Segment Start: SUPPLIED DATA

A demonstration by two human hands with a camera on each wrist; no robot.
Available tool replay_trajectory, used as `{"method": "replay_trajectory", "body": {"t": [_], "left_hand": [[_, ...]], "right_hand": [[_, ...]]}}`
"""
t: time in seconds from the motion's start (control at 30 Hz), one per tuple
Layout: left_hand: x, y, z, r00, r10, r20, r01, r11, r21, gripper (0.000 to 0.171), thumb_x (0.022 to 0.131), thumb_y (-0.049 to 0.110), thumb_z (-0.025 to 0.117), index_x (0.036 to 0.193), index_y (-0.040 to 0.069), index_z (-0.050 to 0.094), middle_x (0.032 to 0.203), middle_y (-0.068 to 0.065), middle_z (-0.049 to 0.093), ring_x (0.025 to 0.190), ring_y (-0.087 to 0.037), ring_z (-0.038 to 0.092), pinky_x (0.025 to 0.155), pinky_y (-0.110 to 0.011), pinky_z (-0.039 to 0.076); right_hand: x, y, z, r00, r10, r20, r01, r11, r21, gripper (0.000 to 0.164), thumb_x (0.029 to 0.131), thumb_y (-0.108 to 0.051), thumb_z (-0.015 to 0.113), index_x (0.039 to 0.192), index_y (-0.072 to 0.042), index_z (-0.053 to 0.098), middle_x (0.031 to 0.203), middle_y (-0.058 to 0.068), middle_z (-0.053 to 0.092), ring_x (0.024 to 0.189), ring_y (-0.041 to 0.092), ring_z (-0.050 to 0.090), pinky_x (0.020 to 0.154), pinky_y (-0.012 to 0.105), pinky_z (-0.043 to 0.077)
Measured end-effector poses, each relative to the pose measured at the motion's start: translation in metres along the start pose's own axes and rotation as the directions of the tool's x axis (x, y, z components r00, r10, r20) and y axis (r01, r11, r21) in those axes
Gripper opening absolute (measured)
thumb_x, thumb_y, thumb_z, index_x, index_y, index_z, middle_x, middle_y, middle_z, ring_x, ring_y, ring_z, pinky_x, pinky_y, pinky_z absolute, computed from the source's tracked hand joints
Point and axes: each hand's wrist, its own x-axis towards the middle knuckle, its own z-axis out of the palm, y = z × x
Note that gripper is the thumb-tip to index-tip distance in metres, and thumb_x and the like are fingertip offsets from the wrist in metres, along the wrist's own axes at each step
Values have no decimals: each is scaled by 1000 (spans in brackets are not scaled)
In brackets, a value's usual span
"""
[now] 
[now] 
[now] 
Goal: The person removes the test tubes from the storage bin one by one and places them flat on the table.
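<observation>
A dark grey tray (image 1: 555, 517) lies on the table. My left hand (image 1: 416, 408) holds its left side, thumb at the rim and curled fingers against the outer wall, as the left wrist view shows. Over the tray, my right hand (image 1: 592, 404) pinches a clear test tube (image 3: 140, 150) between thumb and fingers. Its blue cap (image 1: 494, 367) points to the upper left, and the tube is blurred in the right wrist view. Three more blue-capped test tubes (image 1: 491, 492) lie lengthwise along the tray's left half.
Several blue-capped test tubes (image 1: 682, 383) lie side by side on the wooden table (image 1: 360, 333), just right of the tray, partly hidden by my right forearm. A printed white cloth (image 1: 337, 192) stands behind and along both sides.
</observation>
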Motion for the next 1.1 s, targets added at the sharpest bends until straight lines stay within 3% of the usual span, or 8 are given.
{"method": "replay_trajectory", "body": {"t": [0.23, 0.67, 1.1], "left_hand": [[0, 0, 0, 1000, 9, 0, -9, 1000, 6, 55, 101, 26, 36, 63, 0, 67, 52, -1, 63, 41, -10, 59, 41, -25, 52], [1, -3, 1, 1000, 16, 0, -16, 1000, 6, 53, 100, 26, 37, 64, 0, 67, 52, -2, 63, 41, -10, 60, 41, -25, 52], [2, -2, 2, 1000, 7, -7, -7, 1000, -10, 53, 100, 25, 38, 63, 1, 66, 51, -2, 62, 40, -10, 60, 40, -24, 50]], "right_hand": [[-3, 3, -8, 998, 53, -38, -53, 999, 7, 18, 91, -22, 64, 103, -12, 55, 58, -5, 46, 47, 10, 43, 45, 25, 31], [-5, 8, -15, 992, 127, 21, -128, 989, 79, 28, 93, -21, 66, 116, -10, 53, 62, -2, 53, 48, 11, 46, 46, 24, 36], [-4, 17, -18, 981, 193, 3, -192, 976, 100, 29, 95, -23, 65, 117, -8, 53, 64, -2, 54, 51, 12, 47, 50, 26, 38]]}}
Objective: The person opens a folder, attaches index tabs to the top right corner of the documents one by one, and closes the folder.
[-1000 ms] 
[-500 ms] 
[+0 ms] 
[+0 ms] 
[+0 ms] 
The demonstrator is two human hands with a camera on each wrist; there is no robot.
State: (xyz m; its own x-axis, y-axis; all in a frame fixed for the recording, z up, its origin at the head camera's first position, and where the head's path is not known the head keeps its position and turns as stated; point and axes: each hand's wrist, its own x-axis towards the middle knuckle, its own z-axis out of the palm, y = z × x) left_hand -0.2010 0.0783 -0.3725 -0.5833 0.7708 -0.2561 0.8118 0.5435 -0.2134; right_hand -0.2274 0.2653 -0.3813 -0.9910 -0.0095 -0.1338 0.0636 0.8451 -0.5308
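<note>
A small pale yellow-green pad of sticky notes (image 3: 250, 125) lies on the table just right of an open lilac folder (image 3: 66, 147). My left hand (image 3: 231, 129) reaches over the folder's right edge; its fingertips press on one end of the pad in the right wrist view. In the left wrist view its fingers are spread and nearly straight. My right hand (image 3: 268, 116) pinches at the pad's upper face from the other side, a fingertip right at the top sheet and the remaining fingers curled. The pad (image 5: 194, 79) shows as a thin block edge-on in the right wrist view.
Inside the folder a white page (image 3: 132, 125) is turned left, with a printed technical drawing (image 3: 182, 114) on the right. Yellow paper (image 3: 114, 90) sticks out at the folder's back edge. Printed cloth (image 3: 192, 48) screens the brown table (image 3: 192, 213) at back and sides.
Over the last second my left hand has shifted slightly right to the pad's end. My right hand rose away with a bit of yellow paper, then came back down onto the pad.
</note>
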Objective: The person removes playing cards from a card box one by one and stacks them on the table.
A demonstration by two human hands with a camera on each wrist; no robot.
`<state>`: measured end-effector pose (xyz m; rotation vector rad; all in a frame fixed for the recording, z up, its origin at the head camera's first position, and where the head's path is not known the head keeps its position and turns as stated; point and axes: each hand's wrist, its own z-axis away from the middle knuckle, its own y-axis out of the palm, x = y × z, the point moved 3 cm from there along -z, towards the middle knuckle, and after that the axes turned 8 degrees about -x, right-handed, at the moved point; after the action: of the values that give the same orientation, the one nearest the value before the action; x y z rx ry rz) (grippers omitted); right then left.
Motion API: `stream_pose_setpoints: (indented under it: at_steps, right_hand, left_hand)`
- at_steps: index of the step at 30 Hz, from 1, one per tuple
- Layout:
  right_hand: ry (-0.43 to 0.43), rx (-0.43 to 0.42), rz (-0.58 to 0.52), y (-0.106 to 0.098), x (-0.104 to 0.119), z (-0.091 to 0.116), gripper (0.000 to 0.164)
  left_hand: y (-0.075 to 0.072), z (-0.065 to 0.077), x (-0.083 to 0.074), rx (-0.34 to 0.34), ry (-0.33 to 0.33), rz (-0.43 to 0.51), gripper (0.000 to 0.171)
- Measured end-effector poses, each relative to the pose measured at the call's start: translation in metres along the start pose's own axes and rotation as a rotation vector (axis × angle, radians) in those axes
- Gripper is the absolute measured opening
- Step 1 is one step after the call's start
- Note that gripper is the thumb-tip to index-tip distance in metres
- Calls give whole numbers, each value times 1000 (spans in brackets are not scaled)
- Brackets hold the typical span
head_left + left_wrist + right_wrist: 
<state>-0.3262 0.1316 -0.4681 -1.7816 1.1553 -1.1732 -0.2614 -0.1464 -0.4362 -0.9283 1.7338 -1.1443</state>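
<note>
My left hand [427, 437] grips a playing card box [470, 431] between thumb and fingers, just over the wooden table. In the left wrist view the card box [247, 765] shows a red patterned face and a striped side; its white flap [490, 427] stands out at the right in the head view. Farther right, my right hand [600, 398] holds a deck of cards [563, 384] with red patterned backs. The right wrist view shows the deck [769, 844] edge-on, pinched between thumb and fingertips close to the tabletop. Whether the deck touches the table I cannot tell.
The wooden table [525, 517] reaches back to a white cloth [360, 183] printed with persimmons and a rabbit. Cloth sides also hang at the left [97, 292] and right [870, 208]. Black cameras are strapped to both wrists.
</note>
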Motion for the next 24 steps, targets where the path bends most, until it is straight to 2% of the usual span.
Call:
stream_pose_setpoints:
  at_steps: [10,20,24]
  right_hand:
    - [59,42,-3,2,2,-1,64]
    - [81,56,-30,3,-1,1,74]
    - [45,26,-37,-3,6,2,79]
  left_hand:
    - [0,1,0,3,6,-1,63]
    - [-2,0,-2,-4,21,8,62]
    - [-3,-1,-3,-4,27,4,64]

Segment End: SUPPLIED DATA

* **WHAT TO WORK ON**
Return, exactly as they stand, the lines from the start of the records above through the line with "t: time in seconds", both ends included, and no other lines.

* **OUTPUT BELOW**
A demonstration by two human hands with a camera on each wrist; no robot.
Available tool replay_trajectory, used as `{"method": "replay_trajectory", "body": {"t": [_], "left_hand": [[_, ...]], "right_hand": [[_, ...]]}}`
"""
t: time in seconds from the motion's start (control at 30 Hz), one per tuple

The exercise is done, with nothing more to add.